We hesitate to call Liberty of London too British—it’s in their name after all—but they could probably benefit from a few international influences. This cotton tie (hat tip) might be their best collab so far, partly because it lets them get some continental distance on Swinging London.
The Italian flavor comes courtesy of 10 Corso Como—think of a Milanese Colette—who managed to coax the Brits at Liberty into some of their finest work. It’s the same dense patterning they built their brand on, but the curves make it a little more lush, and the colors are muted enough to turn it into Liberty’s first summer tradwear piece. Here’s hoping there’s more where that came from.
The liberty prints are piling up, but this is the first one we’ve seen that doesn’t bother with cloth. The shade designers at Super plastered three of the more iconic liberty patterns across the top bar of their best clear-bottomed frame, and the result is pure trend candy. We wouldn’t count on wanting to wear these when next summer rolls around, but for the next few months they’ll be just about golden.

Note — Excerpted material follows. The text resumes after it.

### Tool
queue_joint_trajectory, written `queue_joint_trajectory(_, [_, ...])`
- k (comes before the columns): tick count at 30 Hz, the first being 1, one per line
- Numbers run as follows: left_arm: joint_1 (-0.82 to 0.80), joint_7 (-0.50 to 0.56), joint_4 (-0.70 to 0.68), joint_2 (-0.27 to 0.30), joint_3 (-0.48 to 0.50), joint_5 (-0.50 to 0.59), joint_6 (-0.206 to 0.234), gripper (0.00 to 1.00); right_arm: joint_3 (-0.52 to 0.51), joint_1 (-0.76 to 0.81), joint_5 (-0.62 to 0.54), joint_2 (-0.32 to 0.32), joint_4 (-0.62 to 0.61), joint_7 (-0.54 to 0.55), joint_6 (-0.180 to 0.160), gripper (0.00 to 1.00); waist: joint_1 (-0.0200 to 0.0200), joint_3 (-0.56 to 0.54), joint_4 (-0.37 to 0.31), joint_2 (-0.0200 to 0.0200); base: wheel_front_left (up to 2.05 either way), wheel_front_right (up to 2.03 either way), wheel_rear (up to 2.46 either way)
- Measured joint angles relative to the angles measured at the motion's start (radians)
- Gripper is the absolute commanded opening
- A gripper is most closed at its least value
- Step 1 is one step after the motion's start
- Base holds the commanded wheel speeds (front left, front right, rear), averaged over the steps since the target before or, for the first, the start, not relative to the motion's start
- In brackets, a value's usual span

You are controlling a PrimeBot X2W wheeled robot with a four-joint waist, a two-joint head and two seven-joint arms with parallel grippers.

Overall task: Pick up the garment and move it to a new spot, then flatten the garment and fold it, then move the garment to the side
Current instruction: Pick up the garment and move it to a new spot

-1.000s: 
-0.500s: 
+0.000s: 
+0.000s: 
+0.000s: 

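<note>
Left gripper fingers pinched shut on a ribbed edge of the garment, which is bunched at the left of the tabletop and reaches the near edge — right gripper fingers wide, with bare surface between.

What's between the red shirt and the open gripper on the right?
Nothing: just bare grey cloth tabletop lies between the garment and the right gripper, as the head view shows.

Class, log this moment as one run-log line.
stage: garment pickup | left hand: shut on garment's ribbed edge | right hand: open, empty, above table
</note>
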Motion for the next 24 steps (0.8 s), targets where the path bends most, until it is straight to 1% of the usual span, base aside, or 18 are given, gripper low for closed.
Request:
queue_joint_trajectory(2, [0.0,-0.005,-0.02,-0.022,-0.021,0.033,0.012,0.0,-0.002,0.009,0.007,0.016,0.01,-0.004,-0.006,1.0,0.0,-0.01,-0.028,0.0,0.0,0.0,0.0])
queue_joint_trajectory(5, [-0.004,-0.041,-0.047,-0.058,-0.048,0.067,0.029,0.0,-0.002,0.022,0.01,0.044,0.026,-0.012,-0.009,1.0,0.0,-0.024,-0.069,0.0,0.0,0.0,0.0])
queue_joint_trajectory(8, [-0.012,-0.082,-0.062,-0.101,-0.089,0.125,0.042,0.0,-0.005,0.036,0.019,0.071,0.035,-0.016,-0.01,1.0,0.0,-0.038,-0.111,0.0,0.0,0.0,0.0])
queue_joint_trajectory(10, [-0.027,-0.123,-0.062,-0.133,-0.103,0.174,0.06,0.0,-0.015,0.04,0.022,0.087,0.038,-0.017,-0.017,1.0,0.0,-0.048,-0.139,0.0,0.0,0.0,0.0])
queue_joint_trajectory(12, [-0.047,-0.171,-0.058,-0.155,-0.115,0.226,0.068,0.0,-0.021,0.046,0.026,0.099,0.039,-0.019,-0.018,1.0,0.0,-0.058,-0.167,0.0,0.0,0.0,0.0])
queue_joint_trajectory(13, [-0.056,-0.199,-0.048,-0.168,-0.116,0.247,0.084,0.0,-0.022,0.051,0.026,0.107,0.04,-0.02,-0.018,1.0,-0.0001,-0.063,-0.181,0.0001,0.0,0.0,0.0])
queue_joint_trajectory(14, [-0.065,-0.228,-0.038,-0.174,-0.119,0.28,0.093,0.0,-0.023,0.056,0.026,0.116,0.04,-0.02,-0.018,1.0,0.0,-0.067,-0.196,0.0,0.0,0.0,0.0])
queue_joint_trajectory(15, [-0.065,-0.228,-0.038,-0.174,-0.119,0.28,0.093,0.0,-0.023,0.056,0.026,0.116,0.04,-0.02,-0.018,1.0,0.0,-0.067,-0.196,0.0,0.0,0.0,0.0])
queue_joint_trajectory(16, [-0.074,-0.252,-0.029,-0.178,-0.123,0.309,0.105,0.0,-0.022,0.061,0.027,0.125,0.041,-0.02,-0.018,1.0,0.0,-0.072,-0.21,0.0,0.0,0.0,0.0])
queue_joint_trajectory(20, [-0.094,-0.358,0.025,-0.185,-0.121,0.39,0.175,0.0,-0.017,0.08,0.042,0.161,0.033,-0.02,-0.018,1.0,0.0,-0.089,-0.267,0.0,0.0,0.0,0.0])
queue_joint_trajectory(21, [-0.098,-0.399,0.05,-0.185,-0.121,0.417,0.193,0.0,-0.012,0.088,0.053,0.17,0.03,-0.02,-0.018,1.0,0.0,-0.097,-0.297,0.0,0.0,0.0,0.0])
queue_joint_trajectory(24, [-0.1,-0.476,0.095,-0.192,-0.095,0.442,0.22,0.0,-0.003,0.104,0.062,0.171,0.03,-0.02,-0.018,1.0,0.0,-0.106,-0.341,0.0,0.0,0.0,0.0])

We managed to snag a copy of Norsea’s latest lookbook at the (capsule) show, and the results are nothing short of exciting. For one, the khaki blazer is one northern staple we’re happy to adopt.

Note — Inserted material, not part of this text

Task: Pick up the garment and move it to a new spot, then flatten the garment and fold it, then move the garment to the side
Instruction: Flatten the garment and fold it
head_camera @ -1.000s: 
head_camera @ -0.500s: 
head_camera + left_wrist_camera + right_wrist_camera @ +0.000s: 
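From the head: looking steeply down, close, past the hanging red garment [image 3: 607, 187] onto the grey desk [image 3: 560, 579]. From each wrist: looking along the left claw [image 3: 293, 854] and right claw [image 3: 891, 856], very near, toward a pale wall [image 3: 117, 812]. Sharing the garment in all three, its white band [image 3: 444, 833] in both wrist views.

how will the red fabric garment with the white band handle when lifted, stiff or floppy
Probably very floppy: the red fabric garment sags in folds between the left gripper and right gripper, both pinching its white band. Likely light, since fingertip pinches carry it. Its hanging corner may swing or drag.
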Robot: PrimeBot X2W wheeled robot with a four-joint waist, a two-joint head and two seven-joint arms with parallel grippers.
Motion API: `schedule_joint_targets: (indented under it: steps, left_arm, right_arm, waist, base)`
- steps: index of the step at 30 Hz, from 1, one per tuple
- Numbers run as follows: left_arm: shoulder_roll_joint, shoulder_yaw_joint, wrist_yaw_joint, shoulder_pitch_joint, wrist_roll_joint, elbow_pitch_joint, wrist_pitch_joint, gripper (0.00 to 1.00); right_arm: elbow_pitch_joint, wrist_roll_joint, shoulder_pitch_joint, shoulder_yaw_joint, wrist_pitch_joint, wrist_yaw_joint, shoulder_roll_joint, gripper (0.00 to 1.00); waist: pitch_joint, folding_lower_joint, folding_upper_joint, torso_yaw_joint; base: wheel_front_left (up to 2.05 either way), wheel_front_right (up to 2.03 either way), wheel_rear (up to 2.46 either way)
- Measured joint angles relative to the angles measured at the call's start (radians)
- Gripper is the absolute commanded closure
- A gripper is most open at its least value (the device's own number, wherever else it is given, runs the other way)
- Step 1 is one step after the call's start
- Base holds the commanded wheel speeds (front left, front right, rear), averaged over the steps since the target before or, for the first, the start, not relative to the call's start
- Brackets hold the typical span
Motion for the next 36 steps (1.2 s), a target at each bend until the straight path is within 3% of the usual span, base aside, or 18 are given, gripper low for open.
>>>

The rest of the line has highlights like Liberty-style mock turtlenecks and a few new takes on the denim jacket—aside from the Stamford denim blazer we saw at the show. The cleverest trick may be the styling on the Dunes jacket: The three-button blazer is worn with the bottom two buttons fastened. We wouldn’t advise trying it without a jacket that’s tailored for the purpose, but it’s one of the more daring moves we’ve seen in a lookbook recently.
Norsea’s 2010 catalog just came down the transom, and while there’s a fresh supply of liberty prints in tow, this Duke beach shirt struck us as a more impressive move.
After all, if we’re going floral, it’s survival of the loudest. And this one manages to reach almost Hawaiian levels of business while maintaining a certain stately grandeur. It’s not easy to put together elegiac beach gear, but Norsea seems to have it figured out.
There are a lot of odd nooks in British sartorial history, but if you hang around Paul Smith stores long enough, you’ll see just about all of them.
This shirt takes its cues from the famous Liberty of London floral prints, which have been popping up often enough lately to qualify as a mini-trend of their own. Mr. Smith takes a bit more impressionist approach—we’d guess Renoir deserves a little credit too—but the basic approach is more or less the same, and both styles are probably best viewed under a more subdued jacket.